Please restate the listing that follows without changing anything.

■ **Provided data**
▬▬▬▬▬▬

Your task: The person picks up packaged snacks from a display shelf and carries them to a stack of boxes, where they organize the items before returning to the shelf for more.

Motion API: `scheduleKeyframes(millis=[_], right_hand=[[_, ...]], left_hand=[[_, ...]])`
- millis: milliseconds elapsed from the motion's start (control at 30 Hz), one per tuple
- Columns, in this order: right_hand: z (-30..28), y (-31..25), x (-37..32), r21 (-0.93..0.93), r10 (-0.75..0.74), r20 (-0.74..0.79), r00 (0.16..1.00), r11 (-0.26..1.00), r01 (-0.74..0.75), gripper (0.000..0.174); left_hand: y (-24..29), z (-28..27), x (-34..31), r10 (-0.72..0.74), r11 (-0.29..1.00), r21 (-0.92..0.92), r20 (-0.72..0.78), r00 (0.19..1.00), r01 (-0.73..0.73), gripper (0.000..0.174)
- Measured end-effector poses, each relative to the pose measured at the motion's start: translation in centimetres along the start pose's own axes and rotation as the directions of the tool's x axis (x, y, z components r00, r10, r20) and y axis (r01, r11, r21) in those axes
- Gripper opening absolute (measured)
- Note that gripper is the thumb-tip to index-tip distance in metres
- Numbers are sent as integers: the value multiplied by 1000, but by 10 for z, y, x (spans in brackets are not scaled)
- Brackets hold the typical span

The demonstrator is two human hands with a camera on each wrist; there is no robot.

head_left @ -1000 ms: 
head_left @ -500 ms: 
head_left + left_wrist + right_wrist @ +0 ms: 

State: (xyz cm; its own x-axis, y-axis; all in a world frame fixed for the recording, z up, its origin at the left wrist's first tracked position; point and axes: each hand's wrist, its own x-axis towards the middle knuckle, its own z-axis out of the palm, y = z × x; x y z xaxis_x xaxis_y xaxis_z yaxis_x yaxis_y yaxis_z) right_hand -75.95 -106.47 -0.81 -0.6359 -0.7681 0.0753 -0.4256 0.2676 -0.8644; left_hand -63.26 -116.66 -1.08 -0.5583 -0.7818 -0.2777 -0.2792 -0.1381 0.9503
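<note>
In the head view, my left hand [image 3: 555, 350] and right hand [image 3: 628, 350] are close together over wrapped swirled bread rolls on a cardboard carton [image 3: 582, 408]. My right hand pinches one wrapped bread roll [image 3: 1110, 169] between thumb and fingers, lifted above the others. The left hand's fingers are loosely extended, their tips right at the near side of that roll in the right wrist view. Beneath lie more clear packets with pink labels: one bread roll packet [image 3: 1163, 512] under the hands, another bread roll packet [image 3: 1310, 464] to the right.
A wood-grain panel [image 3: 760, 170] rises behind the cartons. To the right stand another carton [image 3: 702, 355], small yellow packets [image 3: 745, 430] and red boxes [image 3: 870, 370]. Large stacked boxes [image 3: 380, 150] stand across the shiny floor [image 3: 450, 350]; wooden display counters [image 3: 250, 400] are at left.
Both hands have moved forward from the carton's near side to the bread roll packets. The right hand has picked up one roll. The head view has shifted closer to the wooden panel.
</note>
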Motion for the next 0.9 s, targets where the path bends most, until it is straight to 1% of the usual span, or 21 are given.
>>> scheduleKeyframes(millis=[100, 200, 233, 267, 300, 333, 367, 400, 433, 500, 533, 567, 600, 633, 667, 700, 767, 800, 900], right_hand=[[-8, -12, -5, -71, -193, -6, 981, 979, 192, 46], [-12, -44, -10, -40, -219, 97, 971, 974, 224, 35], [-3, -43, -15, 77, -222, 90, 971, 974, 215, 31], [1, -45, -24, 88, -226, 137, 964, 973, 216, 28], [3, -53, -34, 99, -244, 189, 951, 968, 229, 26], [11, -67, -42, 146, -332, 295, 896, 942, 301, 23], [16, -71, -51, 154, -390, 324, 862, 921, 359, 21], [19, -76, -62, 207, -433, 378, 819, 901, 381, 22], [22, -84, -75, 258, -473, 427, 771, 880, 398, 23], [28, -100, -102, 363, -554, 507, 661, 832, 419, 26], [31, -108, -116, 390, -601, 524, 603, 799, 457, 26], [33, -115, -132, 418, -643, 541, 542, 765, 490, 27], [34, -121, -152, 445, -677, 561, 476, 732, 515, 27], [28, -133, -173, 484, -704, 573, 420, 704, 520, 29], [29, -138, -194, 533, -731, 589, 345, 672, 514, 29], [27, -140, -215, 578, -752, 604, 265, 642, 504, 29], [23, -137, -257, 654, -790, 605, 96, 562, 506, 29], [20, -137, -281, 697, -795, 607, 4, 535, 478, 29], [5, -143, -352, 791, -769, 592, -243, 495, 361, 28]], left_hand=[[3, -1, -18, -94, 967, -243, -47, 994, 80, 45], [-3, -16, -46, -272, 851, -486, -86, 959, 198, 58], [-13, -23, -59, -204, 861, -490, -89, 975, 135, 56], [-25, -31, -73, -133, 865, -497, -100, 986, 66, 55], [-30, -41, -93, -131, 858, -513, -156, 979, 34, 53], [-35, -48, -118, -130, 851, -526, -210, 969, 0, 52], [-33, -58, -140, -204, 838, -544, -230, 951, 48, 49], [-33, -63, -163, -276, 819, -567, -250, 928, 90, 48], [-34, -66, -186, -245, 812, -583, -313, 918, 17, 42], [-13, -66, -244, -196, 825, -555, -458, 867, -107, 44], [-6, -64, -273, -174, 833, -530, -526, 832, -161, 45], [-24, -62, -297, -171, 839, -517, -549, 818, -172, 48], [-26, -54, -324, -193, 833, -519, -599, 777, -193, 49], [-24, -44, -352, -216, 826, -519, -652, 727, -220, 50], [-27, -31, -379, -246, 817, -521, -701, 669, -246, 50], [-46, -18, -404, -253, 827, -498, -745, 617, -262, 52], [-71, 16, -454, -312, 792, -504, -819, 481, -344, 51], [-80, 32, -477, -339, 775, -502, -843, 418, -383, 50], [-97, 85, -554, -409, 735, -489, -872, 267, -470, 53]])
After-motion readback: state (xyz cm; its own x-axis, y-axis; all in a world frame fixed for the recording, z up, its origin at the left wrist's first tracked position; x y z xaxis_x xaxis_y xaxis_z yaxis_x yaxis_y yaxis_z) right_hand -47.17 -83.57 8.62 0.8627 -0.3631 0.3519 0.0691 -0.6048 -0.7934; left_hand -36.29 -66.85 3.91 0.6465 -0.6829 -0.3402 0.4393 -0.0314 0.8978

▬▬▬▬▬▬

■ **Answer**
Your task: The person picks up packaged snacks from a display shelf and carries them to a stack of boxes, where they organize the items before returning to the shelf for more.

Motion API: `scheduleKeyframes(millis=[_], right_hand=[[_, ...]], left_hand=[[_, ...]])`
- millis: milliseconds elapsed from the motion's start (control at 30 Hz), one per tuple
- Columns, in this order: right_hand: z (-30..28), y (-31..25), x (-37..32), r21 (-0.93..0.93), r10 (-0.75..0.74), r20 (-0.74..0.79), r00 (0.16..1.00), r11 (-0.26..1.00), r01 (-0.74..0.75), gripper (0.000..0.174); left_hand: y (-24..29), z (-28..27), x (-34..31), r10 (-0.72..0.74), r11 (-0.29..1.00), r21 (-0.92..0.92), r20 (-0.72..0.78), r00 (0.19..1.00), r01 (-0.73..0.73), gripper (0.000..0.174)
- Measured end-effector poses, each relative to the pose measured at the motion's start: translation in centimetres along the start pose's own axes and rotation as the directions of the tool's x axis (x, y, z components r00, r10, r20) and y axis (r01, r11, r21) in those axes
- Gripper opening absolute (measured)
- Note that gripper is the thumb-tip to index-tip distance in metres
- Numbers are sent as integers: the value multiplied by 1000, but by 10 for z, y, x (spans in brackets are not scaled)
- Brackets hold the typical span

The demonstrator is two human hands with a camera on each wrist; there is no robot.

head_left @ -1000 ms: 
head_left @ -500 ms: 
head_left + left_wrist + right_wrist @ +0 ms: 

State: (xyz cm; its own x-axis, y-axis; all in a world frame fixed for the recording, z up, its origin at the left wrist's first tracked position; point and axes: each hand's wrist, its own x-axis towards the middle knuckle, its own z-axis out of the palm, y = z × x; x y z xaxis_x xaxis_y xaxis_z yaxis_x yaxis_y yaxis_z) right_hand -75.95 -106.47 -0.81 -0.6359 -0.7681 0.0753 -0.4256 0.2676 -0.8644; left_hand -63.26 -116.66 -1.08 -0.5583 -0.7818 -0.2777 -0.2792 -0.1381 0.9503
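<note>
In the head view, my left hand [image 3: 555, 350] and right hand [image 3: 628, 350] are close together over wrapped swirled bread rolls on a cardboard carton [image 3: 582, 408]. My right hand pinches one wrapped bread roll [image 3: 1110, 169] between thumb and fingers, lifted above the others. The left hand's fingers are loosely extended, their tips right at the near side of that roll in the right wrist view. Beneath lie more clear packets with pink labels: one bread roll packet [image 3: 1163, 512] under the hands, another bread roll packet [image 3: 1310, 464] to the right.
A wood-grain panel [image 3: 760, 170] rises behind the cartons. To the right stand another carton [image 3: 702, 355], small yellow packets [image 3: 745, 430] and red boxes [image 3: 870, 370]. Large stacked boxes [image 3: 380, 150] stand across the shiny floor [image 3: 450, 350]; wooden display counters [image 3: 250, 400] are at left.
Both hands have moved forward from the carton's near side to the bread roll packets. The right hand has picked up one roll. The head view has shifted closer to the wooden panel.
</note>
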Motion for the next 0.9 s, targets where the path bends most, until it is straight to 1% of the usual span, or 21 are given.
>>> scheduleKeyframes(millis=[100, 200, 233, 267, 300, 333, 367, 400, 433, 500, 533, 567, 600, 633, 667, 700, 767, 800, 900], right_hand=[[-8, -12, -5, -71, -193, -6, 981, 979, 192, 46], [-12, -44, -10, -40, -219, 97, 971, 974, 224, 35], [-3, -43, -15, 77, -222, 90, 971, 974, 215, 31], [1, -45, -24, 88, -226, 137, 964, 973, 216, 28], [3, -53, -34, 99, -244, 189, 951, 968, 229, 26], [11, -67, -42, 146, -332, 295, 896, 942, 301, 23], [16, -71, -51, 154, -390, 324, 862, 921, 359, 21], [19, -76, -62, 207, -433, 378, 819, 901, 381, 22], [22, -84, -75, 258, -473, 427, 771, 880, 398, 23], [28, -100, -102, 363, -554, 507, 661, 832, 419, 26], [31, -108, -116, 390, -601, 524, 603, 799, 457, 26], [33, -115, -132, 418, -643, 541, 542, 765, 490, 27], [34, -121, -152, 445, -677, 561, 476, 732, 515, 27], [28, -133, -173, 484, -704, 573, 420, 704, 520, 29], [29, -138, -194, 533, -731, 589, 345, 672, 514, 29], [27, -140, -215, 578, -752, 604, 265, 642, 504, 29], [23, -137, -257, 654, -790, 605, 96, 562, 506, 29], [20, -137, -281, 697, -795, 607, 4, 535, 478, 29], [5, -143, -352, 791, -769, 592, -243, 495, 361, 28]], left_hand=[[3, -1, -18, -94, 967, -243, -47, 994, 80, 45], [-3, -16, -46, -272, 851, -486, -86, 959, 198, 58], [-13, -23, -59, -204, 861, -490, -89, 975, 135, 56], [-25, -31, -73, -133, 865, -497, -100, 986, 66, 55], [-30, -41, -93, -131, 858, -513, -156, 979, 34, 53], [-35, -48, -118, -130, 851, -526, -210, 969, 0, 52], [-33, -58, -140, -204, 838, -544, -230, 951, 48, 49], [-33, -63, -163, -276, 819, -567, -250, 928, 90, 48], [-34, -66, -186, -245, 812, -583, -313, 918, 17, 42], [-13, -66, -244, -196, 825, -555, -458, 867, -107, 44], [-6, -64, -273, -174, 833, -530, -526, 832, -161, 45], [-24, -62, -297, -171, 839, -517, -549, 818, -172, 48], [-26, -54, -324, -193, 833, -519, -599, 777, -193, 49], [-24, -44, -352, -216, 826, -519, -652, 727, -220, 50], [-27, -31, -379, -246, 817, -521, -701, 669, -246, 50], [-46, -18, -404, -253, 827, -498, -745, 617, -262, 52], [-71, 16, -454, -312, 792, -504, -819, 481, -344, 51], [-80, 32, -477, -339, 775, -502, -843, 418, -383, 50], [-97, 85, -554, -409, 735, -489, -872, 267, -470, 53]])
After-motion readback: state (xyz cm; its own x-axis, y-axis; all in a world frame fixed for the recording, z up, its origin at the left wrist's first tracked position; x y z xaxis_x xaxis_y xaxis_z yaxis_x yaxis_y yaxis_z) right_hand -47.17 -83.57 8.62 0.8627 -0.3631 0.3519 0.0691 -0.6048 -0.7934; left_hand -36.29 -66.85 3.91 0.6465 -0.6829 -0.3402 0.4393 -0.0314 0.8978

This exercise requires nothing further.